We celebrated the Exaltation of the Cross at Mass last Sunday, and I was assigned to read from Chapter 21 of the Book of Numbers. During the days leading up to Mass, I prayed with the reading, preparing to be the lector, and I was reminded of a retreat I had attended about thirty years ago.

At the time, I was working at a Lutheran Church in Philadelphia. One of the parishioners had visited the Taize community in France and when he returned to the States, he had connected with the Taize brothers living in New York City. He arranged for the brothers to lead a Palm Sunday weekend retreat at a retreat center in rural Maryland.

I had been to Taize prayer services in Philadelphia—one hour, once a week—and looked forward to spending an extended time in prayer with the brothers. It was a unique opportunity to spend three days with these prayerful men, and I was deeply grateful.

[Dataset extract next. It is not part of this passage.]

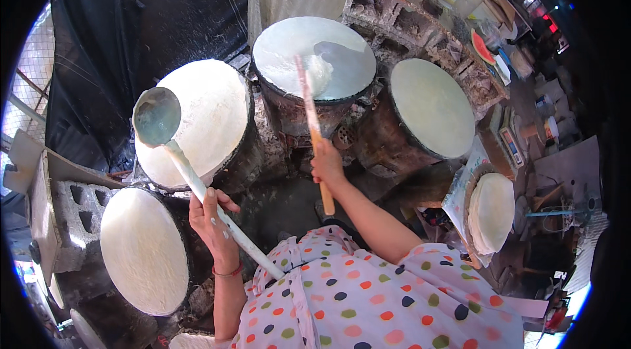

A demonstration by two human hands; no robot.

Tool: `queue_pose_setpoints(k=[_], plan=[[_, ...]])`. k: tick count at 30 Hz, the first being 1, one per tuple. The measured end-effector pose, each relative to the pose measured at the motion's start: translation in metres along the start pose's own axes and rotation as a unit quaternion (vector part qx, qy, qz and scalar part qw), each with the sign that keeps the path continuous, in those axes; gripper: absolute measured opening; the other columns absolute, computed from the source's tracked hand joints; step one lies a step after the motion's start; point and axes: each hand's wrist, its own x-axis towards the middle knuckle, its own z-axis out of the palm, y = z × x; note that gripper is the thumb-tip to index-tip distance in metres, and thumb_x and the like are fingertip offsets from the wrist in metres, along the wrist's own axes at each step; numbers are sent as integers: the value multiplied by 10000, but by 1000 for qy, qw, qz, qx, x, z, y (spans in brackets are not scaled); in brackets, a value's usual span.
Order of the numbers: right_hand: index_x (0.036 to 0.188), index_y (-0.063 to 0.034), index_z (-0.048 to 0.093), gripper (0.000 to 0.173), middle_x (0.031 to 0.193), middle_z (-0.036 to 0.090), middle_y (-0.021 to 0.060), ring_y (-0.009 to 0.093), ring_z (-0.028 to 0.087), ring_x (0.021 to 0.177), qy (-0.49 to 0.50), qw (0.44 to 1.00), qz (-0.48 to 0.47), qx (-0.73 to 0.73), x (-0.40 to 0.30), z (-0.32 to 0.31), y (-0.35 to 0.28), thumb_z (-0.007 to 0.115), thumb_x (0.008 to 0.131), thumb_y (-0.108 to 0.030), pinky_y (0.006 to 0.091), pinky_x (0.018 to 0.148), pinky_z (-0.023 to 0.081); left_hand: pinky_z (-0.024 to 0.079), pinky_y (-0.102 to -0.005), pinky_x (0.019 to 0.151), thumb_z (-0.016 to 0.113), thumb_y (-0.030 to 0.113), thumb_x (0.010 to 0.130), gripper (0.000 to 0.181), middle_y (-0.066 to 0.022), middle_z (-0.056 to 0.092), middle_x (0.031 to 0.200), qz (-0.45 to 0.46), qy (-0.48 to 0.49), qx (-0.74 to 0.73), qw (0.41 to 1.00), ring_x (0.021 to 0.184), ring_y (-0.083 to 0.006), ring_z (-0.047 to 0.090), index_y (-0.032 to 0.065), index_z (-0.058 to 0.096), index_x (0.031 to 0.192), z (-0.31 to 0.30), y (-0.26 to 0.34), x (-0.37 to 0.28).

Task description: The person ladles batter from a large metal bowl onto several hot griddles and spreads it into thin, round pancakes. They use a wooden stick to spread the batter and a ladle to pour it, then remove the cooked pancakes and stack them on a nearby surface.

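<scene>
My left hand [214,223] grips the pale handle of a long ladle [157,116], whose round bowl hangs over the edge of the white-topped drum [212,122] at left. In my right hand [327,164] is a wooden stick [312,122], its whitened far end at a mound of white batter [319,73] on the middle drum's round griddle [286,43]. White batter covers much of that griddle; its right part shows a bare grey patch. The drum at right bears a smooth pale round top [431,107]. Another pale round layer [145,250] lies on the lower left drum.
A stack of thin white round sheets [490,213] lies on a round tray at the right. Concrete blocks [81,211] stand at the left, and more blocks [409,23] behind the drums. Black plastic sheeting [148,14] hangs at the back left. Assorted items crowd the far right.
</scene>
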Motion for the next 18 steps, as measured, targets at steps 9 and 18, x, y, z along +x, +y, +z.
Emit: queue_pose_setpoints(k=[9, 18], plan=[[1020, -106, 480, 223, 581, 434, 33, 144, 437, 383, -34, 978, 57, 199, 19, -62, -16, 340, 1013, -279, 328, 344, 395, 416, -216, 533, 515, 182, 960, 297, -44, 554, 707, -9, -36, 6, 999, 567, -100, 520, -53, 554, 1139, 38, -10, -3], [977, -57, 535, 196, 721, 603, 204, 378, 606, 582, 46, 970, -131, -198, 29, -118, 16, 430, 965, -222, 482, 523, 479, 437, -218, 544, 518, 185, 960, 304, -40, 548, 714, -24, -53, 10, 998, 564, -102, 525, -59, 545, 1139, 70, -16, -5]])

On Palm Sunday, we listened to the Passion of Jesus and then spent some time in prayer at the foot of a large, wooden cross. Each of us was then invited to approach and lay our burdens at the foot of the cross. We each had a symbol which represented our hurts, sins, regrets—whatever it was that kept us from responding to the love Jesus showed by dying on the cross—and we were to place that token at the foot of the cross.

We had no time constraints and were free to approach the cross when we were ready and in whatever way was comfortable for us. Some hugged the cross, some sat and cried. It was a compelling sight—these people I knew humbling themselves at the foot of the cross.

I, too, approached the cross and imagined myself leaving my burdens with Jesus, wanting to believe that he would pick them up and carry them for me.

The very act of laying down what had held power over me and then turning my back on it reminded me that I have a choice—I can continue to hold onto something, let it control me, or I can just drop it at Jesus’ feet and walk away.

The idea was freeing, and the action helped me experience that freedom.

That image has stayed with me, and at different times over the years, I have visualized myself leaving my burdens at the foot of the cross. Each time, I grow in trust that Jesus accepts them and accepts me.